## PROBLEM
What you produce should be an exact transcription of the data, minus any pictures.

----------

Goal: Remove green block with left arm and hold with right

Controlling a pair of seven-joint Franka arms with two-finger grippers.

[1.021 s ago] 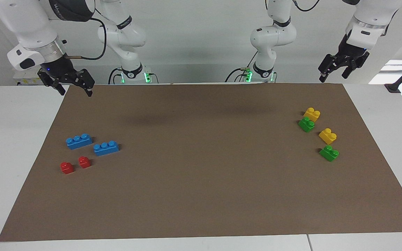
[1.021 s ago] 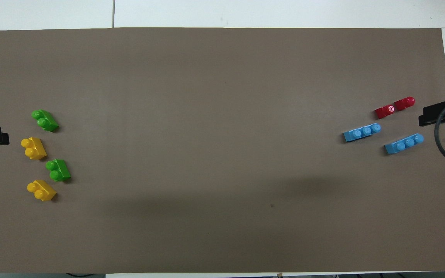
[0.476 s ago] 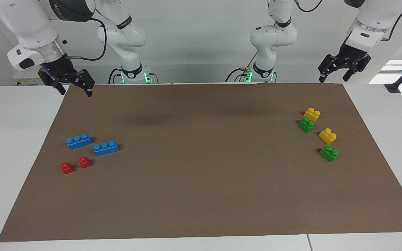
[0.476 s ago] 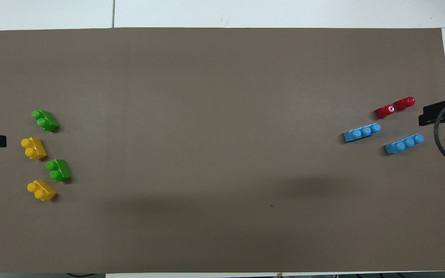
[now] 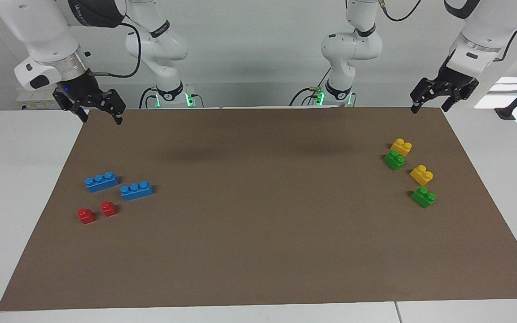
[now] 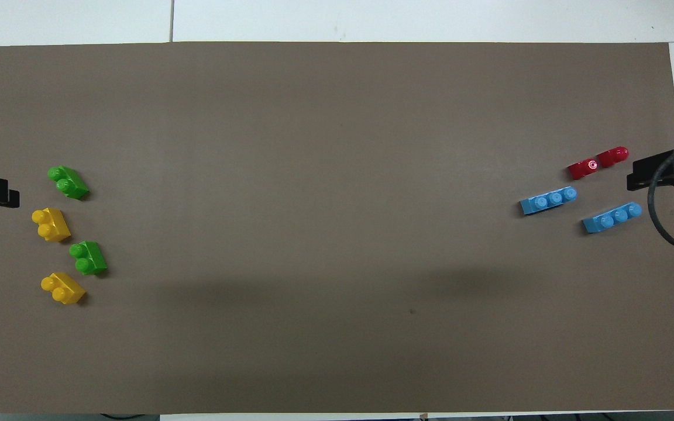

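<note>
Fingers of both the left gripper (image 5: 430, 102) and right gripper (image 5: 100, 113) are seen spread and empty in the facing view, no block yet approached; overhead, the green block (image 6: 88, 258) is noted between yellow bricks (image 6: 50, 224), so descent by the left arm is judged necessary.

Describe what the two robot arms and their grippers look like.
Both arms are glossy white jointed tubes with dark grey bands at the joints and green lights at the bases. The right arm has a silver wrist ring, a black cable and white lettering on a dark band. The left gripper and right gripper are black, with two fingers.
</note>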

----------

## OUTPUT
Goal: Remove green block with left arm and hold with right

Controlling a pair of seven-joint Franka arms with two-finger grippers.

[1.021 s ago] 
[1.021 s ago] 
[0.476 s ago] 
[0.476 s ago] 
[now] 
[now] 

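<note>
Fingers of both the left gripper (image 5: 430, 102) and right gripper (image 5: 100, 113) are seen spread and empty in the facing view, no block yet approached; overhead, the green block (image 6: 88, 258) is noted between yellow bricks (image 6: 50, 224), so descent by the left arm is judged necessary.

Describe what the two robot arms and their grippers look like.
Both arms are glossy white jointed tubes with dark grey bands at the joints and green lights at the bases. The right arm has a silver wrist ring, a black cable and white lettering on a dark band. The left gripper and right gripper are black, with two fingers.
</note>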

This concludes the output.